* DATA SECTION:
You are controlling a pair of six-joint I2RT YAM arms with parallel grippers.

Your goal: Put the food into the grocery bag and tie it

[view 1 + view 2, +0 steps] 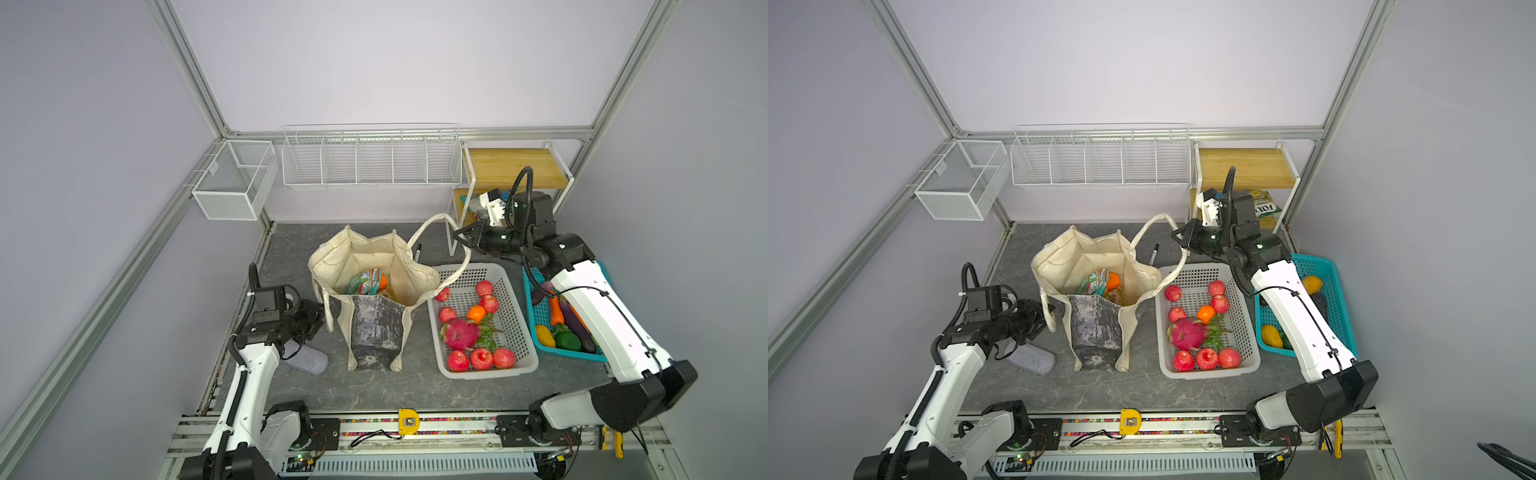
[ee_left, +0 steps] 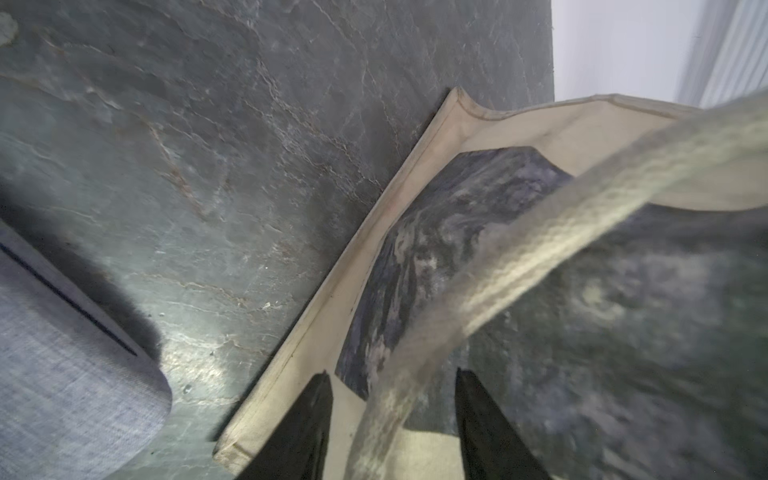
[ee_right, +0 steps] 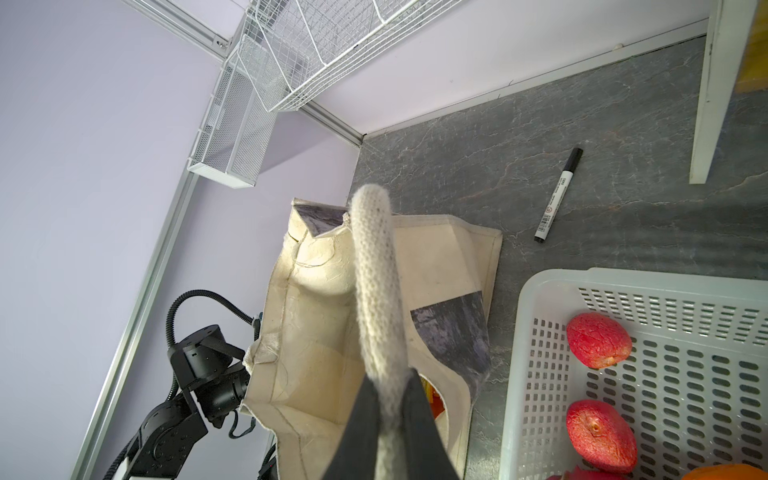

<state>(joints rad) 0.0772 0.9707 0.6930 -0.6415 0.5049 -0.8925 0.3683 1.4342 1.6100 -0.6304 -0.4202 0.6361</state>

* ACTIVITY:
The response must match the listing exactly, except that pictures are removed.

* REPLY:
You are controlling a pair of six-joint I2RT YAM arms with parallel grippers.

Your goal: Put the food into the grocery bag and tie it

[view 1 + view 2, +0 steps] 
[ee_left, +0 steps] 
[ee_right, +0 steps] 

<state>(joints rad) 0.0772 0.9707 0.6930 -0.6415 0.5049 -0.8925 0.3683 1.4342 1.6100 -0.6304 -0.4202 0.6361</state>

Output for this exercise is complete.